This PR fixes padding-free and sequence-parallel compatibility issues with newer Transformers versions.

Main changes:

  • Support forward methods whose kwargs are incompatible across Transformers versions.
  • Add compatibility handling for Qwen3.5 GatedDeltaNet padding-free training.
  • Skip Twinkle GDN padding-free patch when Transformers version natively supports Qwen3.5 cu_seq_lens_q.
  • Adapt sequence-parallel causal mask patching for both old and new Transformers mask APIs.
  • Restore global query length for SDPA no-cache prefill path under sequence parallel.
  • Avoid passing removed or unsupported kwargs such as cache_position to newer forward methods.

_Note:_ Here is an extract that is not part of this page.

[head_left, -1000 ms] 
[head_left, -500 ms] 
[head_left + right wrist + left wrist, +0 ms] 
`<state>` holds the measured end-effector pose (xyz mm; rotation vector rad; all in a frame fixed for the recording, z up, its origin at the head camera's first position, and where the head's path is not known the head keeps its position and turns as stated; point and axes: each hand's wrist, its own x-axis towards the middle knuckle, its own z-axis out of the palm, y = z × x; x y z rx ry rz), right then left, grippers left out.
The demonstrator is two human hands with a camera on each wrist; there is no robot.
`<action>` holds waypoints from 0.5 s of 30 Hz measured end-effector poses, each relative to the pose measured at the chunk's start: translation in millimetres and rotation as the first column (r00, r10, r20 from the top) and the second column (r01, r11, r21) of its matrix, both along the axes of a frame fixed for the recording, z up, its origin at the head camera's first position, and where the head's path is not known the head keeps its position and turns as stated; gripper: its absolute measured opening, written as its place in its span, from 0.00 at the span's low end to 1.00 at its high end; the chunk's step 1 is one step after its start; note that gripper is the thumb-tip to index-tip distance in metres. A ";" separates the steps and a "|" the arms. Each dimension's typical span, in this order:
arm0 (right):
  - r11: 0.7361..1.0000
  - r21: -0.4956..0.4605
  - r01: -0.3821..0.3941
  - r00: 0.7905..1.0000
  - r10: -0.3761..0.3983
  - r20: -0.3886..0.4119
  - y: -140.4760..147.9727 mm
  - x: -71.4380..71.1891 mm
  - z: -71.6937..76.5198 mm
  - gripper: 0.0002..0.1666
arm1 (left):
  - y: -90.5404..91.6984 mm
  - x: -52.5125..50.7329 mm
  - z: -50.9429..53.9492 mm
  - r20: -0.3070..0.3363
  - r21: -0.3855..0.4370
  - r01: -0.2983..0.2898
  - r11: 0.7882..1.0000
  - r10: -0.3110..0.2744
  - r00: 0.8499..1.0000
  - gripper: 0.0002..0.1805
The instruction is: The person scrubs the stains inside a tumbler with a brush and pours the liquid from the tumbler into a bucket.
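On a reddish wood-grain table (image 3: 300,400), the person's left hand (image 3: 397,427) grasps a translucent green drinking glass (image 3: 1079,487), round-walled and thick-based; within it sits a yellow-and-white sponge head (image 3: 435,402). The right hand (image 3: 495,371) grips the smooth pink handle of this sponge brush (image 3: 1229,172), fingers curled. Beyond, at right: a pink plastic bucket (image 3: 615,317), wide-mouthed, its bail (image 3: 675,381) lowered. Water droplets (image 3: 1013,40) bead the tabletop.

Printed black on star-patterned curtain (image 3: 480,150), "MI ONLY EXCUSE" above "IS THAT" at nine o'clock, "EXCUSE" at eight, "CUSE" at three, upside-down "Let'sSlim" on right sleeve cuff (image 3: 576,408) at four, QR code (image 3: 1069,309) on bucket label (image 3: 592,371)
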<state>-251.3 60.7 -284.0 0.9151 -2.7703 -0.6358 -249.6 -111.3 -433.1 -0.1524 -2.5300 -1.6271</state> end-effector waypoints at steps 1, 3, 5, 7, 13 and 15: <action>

This fixes issues where SDPA training under SP could see local shard length in mask creation, causing incorrect loss compared with flash_attention_2.

Experiment results

Validation performed:

.venv/bin/python -m py_compile src/twinkle/patch/gdn_padding_free.py

qq_30035749 added 3 commits May 22, 2026 19:16
Add `_call_with_supported_kwargs` utility to filter out unsupported keyword arguments when calling forward methods, preventing errors from incompatible function signatures. This fixes issues where `origin_forward` methods may not accept all passed kwargs.
…handling

- Add `_call_with_supported_kwargs` and `_call_create_causal_mask` helpers to filter unsupported kwargs
- Rename `cache_position` parameter to `q_length` in flash_attention_mask and sdpa_mask for clarity
- Fix device detection in sdpa_mask when `q_length` is not a tensor
- Ensure compatibility with models that don't accept `cache_position` in causal mask functions
…ill path

In sequence parallel training, when newer Transformers versions pass q_length/q_offset instead of cache_position, the causal mask creation may still see the local shard length. This change restores the global query length for the no-cache prefill path while keeping cache/sliding paths with their upstream offsets.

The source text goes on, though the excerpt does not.